## WORK TO COMPLETE
Please work out how many lines below contain the word "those", and reply with only that number.

## EXCERPTED RECORDS
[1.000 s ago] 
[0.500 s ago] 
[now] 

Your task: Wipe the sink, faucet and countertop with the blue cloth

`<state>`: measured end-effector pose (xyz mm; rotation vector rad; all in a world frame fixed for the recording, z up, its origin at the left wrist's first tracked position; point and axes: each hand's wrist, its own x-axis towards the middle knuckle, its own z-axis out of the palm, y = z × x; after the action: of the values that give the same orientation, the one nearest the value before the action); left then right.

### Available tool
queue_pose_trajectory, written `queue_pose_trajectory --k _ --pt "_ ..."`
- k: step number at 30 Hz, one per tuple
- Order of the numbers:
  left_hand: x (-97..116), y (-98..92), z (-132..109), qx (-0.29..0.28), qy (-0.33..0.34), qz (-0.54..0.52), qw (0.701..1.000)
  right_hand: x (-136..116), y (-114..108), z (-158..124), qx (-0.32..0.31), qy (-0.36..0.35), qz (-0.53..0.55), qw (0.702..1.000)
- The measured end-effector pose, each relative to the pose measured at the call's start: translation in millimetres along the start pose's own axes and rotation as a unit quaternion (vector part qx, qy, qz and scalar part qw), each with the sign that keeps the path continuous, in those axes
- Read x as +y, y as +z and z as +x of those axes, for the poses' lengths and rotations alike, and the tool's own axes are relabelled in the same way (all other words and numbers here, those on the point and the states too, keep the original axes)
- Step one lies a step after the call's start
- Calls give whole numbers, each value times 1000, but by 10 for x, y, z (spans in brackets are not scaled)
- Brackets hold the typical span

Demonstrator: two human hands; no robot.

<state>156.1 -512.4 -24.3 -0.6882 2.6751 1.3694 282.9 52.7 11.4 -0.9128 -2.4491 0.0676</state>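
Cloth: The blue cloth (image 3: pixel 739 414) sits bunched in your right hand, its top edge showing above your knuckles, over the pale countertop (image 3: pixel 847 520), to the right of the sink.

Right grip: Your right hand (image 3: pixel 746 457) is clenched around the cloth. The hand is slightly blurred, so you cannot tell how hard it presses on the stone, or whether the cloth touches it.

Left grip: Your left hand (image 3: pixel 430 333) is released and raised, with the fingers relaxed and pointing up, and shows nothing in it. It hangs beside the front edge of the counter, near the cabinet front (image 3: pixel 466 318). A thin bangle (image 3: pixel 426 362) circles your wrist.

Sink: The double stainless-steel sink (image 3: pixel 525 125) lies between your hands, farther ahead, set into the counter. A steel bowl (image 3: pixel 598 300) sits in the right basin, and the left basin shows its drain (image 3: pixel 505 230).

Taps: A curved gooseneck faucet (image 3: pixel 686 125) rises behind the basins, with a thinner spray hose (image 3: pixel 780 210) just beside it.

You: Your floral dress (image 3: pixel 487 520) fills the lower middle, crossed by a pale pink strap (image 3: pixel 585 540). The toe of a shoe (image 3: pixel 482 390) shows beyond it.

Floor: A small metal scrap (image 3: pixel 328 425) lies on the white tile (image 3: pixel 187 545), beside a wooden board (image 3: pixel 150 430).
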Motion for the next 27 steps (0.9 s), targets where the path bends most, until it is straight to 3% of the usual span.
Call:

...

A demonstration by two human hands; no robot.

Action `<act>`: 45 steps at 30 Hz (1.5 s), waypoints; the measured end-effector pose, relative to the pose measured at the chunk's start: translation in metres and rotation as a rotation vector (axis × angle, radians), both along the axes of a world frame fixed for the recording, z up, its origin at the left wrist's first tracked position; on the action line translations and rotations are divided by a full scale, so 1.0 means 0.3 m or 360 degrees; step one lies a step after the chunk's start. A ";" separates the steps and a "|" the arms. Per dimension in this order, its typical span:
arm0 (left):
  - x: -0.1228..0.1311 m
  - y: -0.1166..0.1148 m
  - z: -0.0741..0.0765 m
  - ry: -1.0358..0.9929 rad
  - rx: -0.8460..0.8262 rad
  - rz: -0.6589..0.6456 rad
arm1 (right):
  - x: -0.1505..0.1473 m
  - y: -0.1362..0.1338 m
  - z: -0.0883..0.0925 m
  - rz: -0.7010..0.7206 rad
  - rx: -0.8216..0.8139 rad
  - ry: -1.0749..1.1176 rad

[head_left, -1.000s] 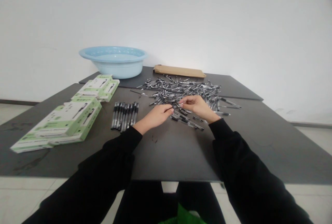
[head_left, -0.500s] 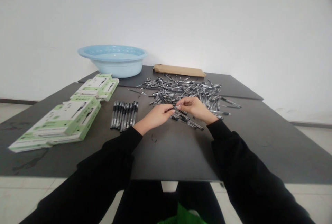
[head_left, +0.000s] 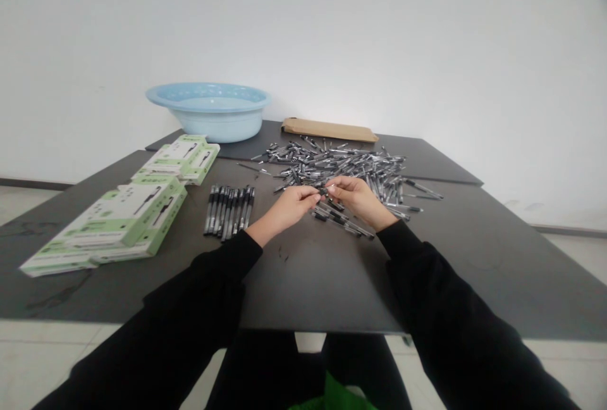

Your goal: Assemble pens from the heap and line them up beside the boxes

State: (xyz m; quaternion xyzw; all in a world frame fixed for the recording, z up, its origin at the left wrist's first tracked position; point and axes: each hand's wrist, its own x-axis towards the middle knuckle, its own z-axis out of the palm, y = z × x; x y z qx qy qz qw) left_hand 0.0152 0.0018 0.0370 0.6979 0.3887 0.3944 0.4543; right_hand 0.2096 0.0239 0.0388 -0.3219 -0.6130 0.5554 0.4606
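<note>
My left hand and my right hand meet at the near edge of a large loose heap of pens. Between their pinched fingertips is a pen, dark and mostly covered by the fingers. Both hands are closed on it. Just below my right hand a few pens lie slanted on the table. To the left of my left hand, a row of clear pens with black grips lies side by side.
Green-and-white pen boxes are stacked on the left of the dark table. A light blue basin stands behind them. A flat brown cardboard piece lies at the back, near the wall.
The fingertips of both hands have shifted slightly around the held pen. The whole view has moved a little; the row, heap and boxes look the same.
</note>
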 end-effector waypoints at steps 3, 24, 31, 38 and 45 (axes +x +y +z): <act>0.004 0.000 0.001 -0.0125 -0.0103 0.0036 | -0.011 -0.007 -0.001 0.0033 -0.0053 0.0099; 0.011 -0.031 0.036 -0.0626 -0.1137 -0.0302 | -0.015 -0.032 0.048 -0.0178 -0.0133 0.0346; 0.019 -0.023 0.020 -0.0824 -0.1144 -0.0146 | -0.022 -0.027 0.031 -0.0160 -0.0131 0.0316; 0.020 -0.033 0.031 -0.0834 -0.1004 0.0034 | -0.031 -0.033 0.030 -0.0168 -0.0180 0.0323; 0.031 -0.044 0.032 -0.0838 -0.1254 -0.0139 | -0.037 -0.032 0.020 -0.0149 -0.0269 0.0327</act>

## ANSWER SECTION
2